La tolérance des traitements est le paramètre le plus sujet à caution car il relevait strictement de l’estimation des médecins sur dossiers. Dans l’enquête prospective, cette donnée sera renseignée directement auprès du salarié, au moment de sa reprise.

Depuis quelques années, les visites de pré-reprise sont en augmentation sensible, ce qui se vérifie dans notre étude où un tiers des salariés en avait bénéficié. L’intérêt des visites de pré-reprise dans le maintien dans l’emploi est de plus en plus connu par les oncologues, les médecins conseils de la sécurité sociale et les associations de malades [8].

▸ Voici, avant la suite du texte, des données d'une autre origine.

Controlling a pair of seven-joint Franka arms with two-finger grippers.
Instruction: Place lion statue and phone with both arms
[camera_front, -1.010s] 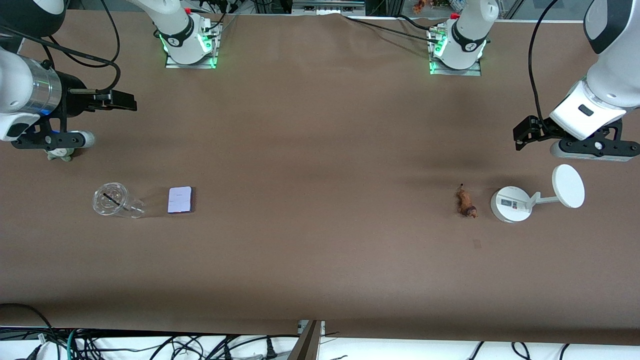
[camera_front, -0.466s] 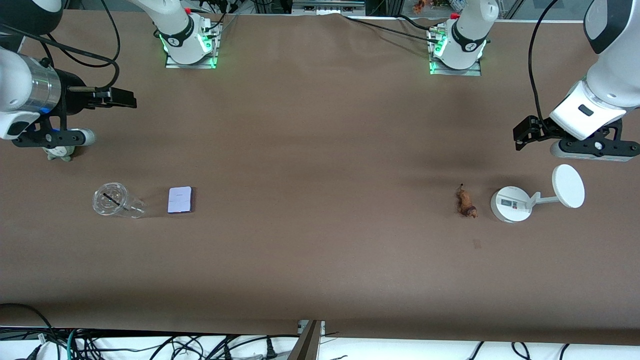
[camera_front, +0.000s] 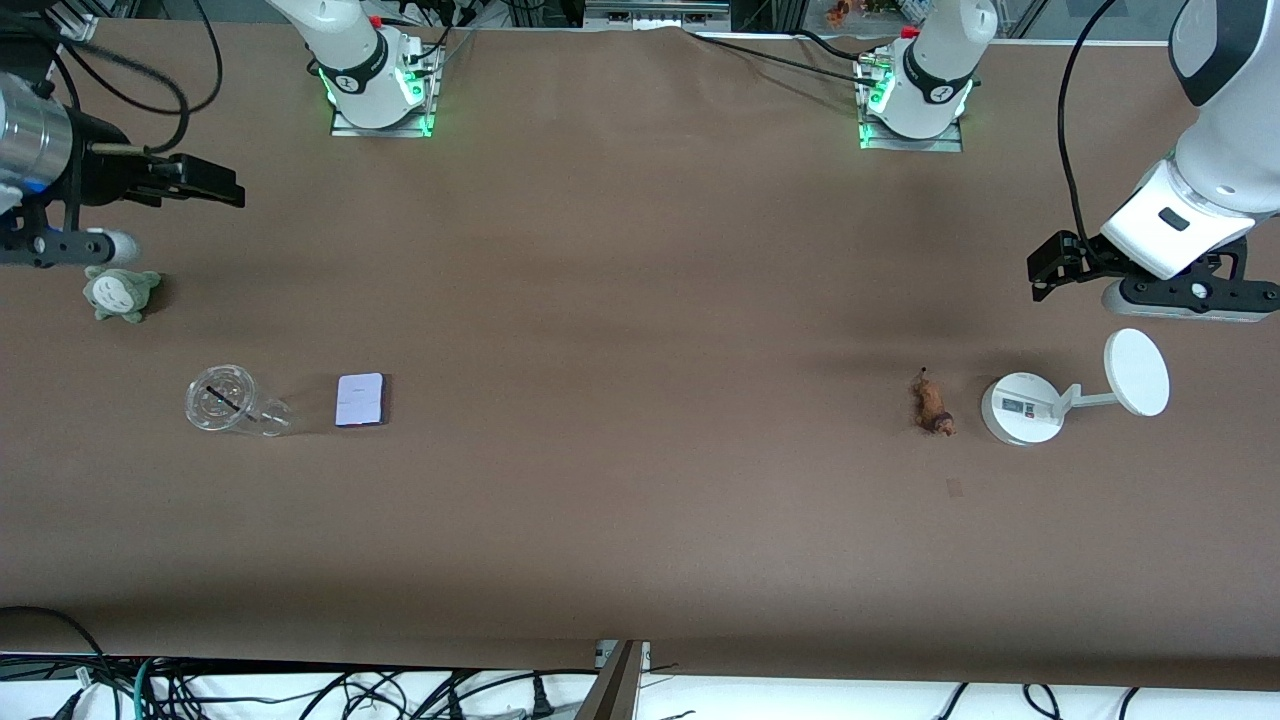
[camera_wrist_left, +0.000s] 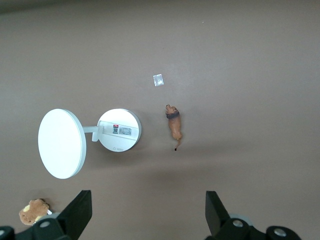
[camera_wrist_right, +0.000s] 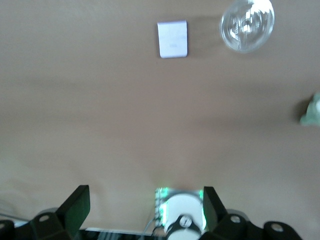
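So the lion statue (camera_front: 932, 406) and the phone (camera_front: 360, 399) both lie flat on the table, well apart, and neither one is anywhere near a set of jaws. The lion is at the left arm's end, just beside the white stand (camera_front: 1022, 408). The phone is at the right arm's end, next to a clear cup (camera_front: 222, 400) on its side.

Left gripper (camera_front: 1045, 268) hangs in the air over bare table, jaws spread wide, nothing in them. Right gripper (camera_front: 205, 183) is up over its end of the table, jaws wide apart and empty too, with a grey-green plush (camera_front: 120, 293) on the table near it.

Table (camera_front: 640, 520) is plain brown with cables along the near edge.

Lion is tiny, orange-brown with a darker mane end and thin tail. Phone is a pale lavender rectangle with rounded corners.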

Une fois sur trois, la dernière décision d’aptitude était assortie d’un aménagement de poste demandé par le médecin du travail. Dans plus d’un cas sur deux, l’affection cancéreuse n’a apparemment pas eu d’effet sur la décision d’aptitude à long terme. Parmi les multiples raisons de ce maintien d’aptitude, on peut supposer que les caractéristiques du poste étaient compatibles avec la reprise du travail, ou que des aménagements avaient pu être apportés au long du parcours de reprise, ou encore que l’ancienneté de l’affection n’avait plus d’influence sur l’avis d’aptitude. Parmi les salariés ’éligibles’ à la reprise du travail, moins de un sur dix a été déclaré en inaptitude totale permanente à son poste, ce qui va à l’encontre des croyances pessimistes des salariés et de leurs employeurs mises en évidence au Royaume-Uni [9].

Les différences constatées dans les tris croisés entre les hommes et les femmes peuvent en grande partie s’expliquer par les spécificités du cancer du sein. C’est la première localisation de cancer chez les femmes en activité et le traitement est particulièrement lourd et long. Si le pronostic vital parait moins souvent engagé, les arrêts de travail sont plus longs, les alternances reprises / arrêts et le recours au temps partiel thérapeutique sont plus fréquents. Dans notre étude, nous n’avons pas retrouvé de lien entre la catégorie socioprofessionnelle et le cancer du sein. Mais malgré la prédominance observée du cancer du sein chez les femmes, notre puissance statistique est faible.

Les composantes du poste avant l’affection cancéreuse et au moment de l’étude sont statistiquement différentes : charge physique importante, charge mentale et déplacements dans le cadre professionnel diminuent de 10 %. Les caractéristiques de notre enquête (transversale rétrospective) ne permettent pas de distinguer ce qui, de l’affection cancéreuse ou de l’avancée en âge, est à l’origine de ces modifications. De même, il n’est pas possible de savoir si la disparition de la composante d’encadrement (11,4%) est liée à une mesure de protection du salarié, à un déclassement ou à une cessation d’activité.

La présente étude transversale, essentiellement réalisée à partir des dossiers médicaux du travail, le plus souvent sans entretien direct avec le salarié, montre ses limites. Sur le thème de la reprise de l’activité et du maintien dans l’emploi des salariés ayant eu une affection cancéreuse, une étude longitudinale est donc nécessaire.